Case ID: ga-app_107/html/0609-01.html
Source: Caselaw Access Project
Author: {"author": "Nichols, Presiding Judge.", "license": "Public Domain", "url": "https://static.case.law/"}
Date Created: 2024-08-24T03:29:51.129683

40023.
    WALLER v. THE STATE.
    Decided April 3, 1963
    Rehearing denied April 11, 1963.
   Nichols, Presiding Judge.

1. Where a verdict in a criminal case finds the accused guilty of a crime not made in the indictment a motion in arrest of judgment will lie. Spence v. State, 7 Ga. App. 825, 826 (68 SE 443).

2. Only the indictment, plea, verdict and judgment may be considered on a motion to arrest a judgment. Pippin v. State, 172 Ga. 224 (1) (157 SE 185).

3. “Under an indictment for murder the accused may be convicted of a lower grade of felony, or even a misdemeanor, if the lesser offense is one involved in the homicide and is sufficiently charged in the indictment.” Watson v. State, 116 Ga. 607 (4) (43 SE 32, 21 LRA (NS) 1).

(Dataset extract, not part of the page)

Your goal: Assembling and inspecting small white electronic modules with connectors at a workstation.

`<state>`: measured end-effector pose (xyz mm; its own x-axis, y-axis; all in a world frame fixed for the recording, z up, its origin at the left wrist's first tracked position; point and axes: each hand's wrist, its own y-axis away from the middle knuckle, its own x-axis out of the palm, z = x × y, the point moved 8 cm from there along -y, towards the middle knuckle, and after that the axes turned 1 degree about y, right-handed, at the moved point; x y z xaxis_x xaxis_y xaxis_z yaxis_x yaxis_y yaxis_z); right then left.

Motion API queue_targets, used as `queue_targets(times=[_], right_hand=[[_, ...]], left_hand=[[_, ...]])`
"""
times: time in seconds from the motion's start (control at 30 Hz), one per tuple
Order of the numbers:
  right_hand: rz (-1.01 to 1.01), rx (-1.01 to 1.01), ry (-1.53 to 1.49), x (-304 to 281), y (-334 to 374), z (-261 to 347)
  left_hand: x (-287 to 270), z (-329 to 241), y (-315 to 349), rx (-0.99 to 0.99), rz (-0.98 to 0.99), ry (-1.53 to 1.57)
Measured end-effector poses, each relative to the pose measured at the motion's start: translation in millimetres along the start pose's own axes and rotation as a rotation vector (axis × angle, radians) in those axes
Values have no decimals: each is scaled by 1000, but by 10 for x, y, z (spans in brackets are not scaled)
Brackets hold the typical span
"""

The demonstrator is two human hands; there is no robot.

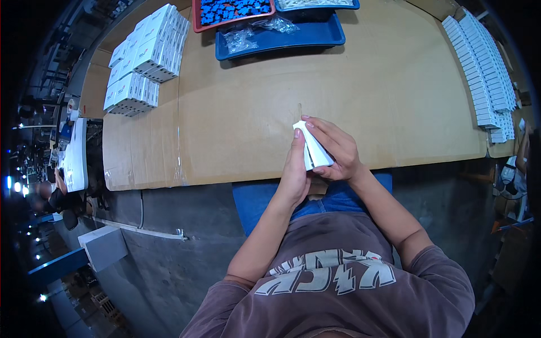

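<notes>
White box (319,152) between fingers (334,137)

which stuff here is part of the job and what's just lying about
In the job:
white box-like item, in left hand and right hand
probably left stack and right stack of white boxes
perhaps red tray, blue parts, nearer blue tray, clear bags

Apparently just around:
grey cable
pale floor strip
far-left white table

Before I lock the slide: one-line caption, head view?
Left hand and right hand grip a white piece over a brown table, white boxes stacked on both sides.
</notes>
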<state>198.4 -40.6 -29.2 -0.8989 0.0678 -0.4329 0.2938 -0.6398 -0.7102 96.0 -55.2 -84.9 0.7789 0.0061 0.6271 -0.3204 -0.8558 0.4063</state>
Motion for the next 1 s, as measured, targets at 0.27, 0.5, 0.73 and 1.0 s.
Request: queue_targets(times=[0.27,0.5,0.73,1.0], right_hand=[[-210,367,-309,-73,79,-178],[-202,733,-668,151,196,-256],[40,485,-326,159,214,-125],[25,290,-76,150,204,-121]], left_hand=[[63,-38,-33,141,78,-63],[-4,-210,-137,403,9,-620],[-273,-164,-204,272,-83,-230],[-215,-121,-187,290,-104,-283]])
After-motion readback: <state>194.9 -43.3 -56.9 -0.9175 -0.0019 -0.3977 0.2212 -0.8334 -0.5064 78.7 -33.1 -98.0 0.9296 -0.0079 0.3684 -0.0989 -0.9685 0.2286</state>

4. Under an indictment for murder which charges that the accused committed such unlawful act “by shooting” his victim with a pistol a verdict of involuntary manslaughter in the commission of an unlawful act may be authorized by the evidence. See Lee v. State, 74 Ga. App. 212 (39 SE2d 426); Irvin v. State, 9 Ga. App. 865 (1) (72 SE 440).

5. If a verdict is authorized under an indictment, in considering a motion to arrest such judgment it will be presumed that the evidence authorized such verdict. Watson v. State, 116 Ga. 607 (6), supra.

6. The trial court did not err in overruling the defendant’s motion to arrest the judgment.

Judgment affirmed.

Frankum and Jordan, JJ., concur.

Wesley B. Asinof, for plaintiff in error.

William T. Boyd, Solicitor General, Frank S. French, Eugene L. Tiller, contra.